▶ **Problem details**:
Extract only the lines from the start of the entries below to the line with "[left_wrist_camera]", inclusive; omit every picture.
-------- Provided records --------
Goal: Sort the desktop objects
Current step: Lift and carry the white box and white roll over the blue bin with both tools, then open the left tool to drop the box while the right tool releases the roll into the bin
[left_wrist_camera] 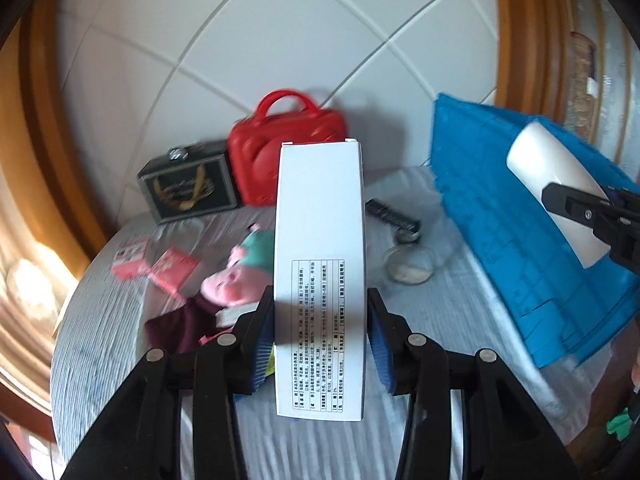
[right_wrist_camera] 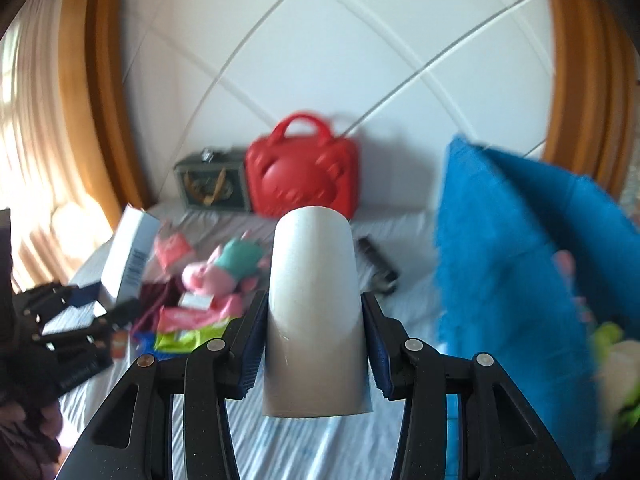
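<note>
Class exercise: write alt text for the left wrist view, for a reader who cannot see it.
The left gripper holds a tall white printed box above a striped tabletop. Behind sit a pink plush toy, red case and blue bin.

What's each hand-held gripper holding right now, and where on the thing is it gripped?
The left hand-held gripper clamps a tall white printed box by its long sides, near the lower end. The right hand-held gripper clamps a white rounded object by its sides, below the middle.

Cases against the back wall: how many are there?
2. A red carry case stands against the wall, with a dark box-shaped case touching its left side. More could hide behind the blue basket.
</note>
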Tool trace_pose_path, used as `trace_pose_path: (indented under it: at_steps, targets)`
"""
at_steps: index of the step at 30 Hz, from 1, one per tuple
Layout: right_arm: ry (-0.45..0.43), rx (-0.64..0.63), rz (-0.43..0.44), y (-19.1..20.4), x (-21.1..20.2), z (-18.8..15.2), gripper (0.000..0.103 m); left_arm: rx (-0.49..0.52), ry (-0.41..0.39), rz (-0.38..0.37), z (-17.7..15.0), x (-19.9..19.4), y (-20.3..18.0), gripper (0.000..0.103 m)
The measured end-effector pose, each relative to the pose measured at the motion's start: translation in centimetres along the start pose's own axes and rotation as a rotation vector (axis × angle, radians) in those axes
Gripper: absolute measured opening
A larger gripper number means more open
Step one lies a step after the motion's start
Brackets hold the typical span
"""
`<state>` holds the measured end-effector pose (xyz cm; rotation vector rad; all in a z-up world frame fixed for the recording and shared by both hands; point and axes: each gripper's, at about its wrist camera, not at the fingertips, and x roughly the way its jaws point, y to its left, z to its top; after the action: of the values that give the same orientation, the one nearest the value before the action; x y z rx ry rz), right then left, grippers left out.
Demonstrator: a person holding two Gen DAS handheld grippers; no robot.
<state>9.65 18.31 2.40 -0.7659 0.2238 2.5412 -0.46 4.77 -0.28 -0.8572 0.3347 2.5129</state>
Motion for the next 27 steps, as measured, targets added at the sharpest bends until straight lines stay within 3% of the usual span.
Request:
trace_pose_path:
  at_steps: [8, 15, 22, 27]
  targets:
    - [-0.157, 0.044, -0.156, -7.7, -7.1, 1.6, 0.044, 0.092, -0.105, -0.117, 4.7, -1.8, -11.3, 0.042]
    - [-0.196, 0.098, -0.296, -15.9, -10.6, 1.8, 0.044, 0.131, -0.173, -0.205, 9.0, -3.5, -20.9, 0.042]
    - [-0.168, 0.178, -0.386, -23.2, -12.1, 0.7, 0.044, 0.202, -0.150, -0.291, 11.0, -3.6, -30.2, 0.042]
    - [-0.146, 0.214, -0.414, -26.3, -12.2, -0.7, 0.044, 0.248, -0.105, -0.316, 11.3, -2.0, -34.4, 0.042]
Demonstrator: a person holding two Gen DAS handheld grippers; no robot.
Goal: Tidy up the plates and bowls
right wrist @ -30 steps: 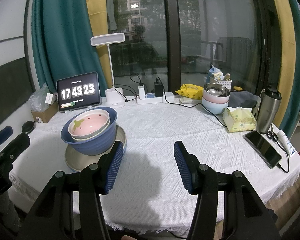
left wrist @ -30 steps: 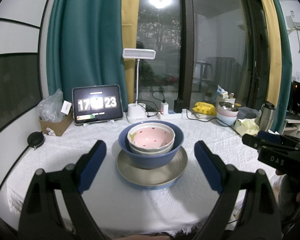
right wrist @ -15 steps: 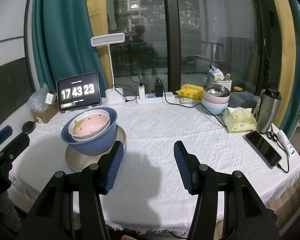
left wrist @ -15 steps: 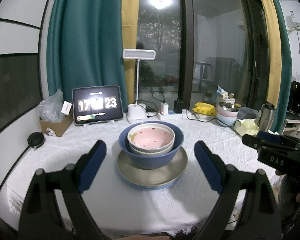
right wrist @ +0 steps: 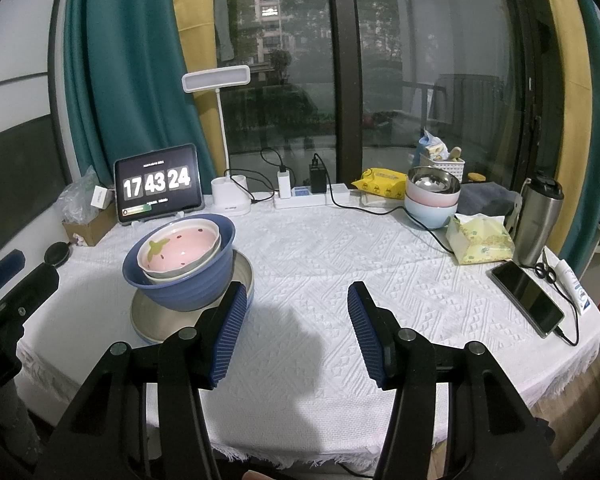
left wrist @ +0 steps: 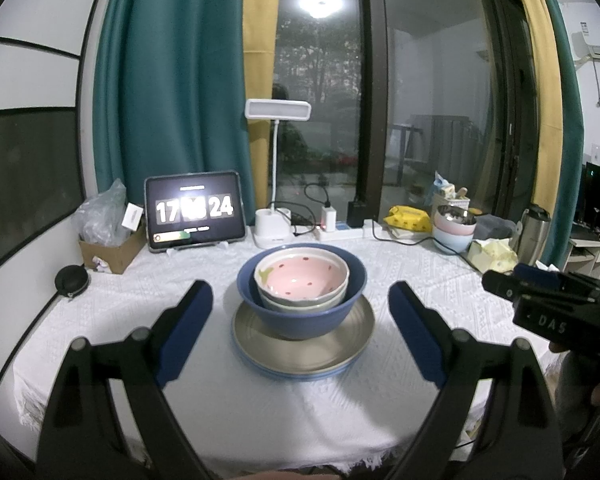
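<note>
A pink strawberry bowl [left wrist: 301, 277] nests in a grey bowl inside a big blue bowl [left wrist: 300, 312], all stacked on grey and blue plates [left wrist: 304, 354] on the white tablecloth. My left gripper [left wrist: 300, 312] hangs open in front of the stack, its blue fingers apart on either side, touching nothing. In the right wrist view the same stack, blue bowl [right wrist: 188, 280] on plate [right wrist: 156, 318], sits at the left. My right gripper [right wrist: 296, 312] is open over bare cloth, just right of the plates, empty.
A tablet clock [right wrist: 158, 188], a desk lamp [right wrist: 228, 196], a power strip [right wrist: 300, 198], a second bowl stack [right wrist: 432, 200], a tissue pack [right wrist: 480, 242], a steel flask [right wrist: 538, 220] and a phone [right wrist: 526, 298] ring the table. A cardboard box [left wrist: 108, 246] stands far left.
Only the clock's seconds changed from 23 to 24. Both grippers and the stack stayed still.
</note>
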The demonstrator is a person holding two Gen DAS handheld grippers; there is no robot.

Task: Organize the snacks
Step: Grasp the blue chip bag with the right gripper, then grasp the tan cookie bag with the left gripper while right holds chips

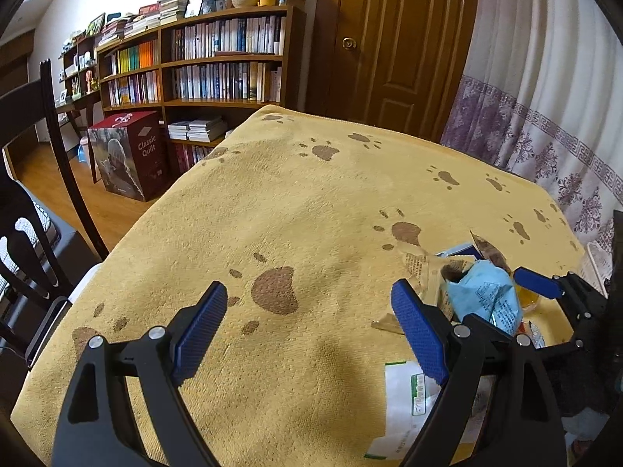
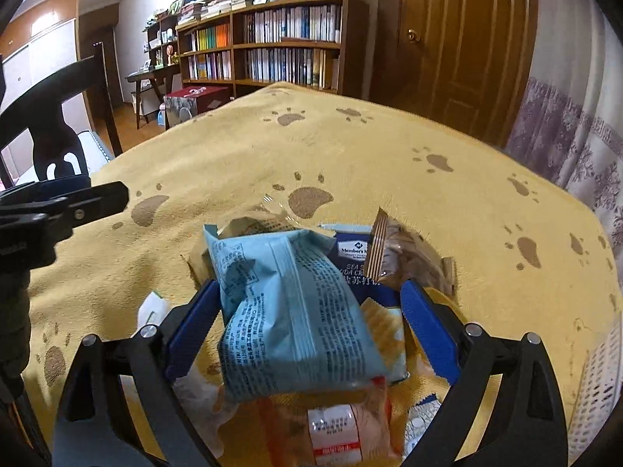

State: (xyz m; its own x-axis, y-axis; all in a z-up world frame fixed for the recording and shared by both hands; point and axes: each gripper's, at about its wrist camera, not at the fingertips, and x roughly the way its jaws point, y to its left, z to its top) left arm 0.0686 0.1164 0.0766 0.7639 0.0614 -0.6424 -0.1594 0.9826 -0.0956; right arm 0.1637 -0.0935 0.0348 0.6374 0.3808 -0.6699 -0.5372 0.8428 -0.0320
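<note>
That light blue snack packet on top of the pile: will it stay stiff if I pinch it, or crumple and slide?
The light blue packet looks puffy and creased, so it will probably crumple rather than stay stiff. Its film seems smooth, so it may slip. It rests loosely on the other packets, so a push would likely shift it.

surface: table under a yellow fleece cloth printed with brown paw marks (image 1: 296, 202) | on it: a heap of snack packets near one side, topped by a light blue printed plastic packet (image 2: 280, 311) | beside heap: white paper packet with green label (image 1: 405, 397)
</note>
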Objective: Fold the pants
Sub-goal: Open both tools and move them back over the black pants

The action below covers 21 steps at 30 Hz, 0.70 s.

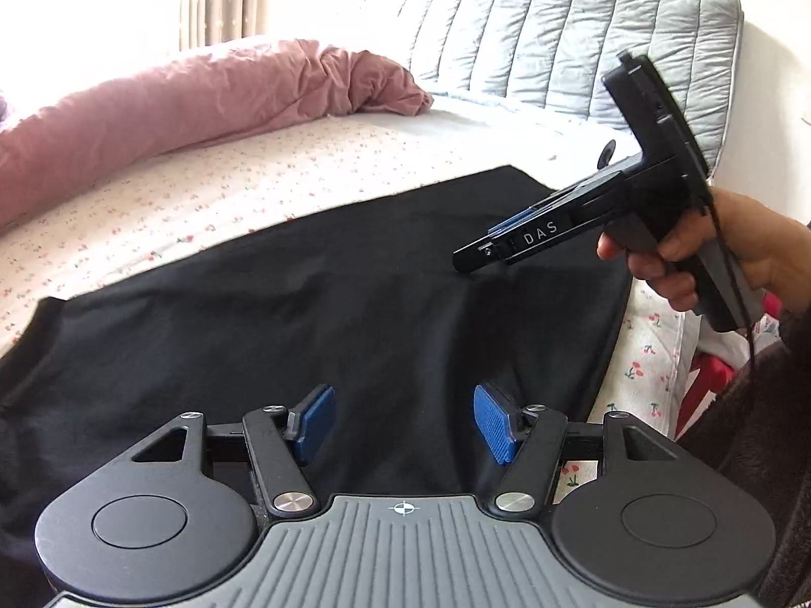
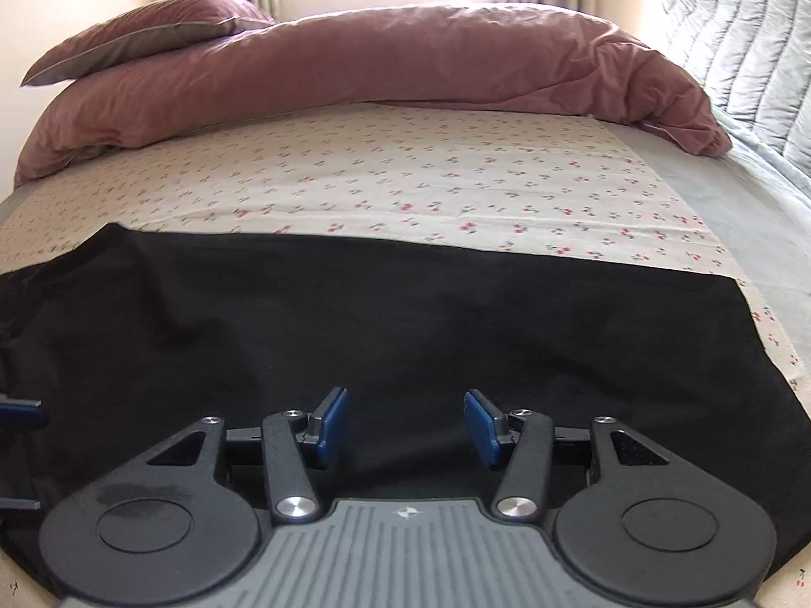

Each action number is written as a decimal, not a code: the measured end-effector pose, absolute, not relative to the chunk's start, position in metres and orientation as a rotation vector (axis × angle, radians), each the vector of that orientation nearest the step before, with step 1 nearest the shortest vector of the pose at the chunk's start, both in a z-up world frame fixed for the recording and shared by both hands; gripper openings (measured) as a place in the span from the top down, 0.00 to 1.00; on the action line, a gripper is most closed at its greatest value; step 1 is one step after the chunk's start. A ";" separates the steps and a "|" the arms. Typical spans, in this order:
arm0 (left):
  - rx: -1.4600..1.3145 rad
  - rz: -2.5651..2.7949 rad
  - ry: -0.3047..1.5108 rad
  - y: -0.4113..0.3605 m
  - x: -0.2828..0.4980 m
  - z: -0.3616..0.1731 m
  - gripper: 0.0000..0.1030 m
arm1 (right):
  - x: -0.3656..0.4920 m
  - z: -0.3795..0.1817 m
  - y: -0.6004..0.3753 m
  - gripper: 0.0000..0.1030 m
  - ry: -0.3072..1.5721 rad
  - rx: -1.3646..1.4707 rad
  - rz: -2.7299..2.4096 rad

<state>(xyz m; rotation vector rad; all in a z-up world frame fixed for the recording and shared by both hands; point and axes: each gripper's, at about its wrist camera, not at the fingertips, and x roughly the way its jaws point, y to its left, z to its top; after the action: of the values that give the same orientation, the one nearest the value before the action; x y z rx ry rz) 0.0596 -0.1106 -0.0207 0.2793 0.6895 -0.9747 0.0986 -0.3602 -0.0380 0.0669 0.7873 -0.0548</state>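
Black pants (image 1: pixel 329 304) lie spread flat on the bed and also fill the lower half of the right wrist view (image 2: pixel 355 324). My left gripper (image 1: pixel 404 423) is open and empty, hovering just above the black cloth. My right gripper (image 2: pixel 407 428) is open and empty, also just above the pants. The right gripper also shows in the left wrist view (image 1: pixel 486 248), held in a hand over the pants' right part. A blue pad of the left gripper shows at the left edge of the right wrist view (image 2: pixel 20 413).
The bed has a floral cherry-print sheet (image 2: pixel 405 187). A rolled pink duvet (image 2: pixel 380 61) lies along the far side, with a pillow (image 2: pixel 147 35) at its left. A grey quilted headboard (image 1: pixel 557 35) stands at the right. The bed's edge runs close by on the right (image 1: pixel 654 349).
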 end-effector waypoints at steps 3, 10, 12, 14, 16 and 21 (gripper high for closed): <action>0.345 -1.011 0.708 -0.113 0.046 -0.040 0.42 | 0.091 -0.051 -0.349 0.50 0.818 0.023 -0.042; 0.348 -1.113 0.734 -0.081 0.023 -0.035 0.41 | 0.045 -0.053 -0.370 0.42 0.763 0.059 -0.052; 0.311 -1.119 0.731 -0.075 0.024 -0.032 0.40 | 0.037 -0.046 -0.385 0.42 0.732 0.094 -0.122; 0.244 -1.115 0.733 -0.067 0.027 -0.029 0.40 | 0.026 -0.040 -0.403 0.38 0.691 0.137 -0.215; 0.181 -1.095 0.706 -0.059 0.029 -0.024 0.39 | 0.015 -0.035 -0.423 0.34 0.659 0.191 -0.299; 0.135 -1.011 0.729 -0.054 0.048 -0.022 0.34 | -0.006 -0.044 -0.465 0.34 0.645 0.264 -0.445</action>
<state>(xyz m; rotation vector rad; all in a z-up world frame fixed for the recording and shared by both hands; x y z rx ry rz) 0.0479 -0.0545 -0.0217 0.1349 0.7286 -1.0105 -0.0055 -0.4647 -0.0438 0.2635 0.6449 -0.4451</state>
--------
▶ **Solution to this exercise**:
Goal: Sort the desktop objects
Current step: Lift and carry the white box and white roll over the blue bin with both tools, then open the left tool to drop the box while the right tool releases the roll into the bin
[left_wrist_camera] 

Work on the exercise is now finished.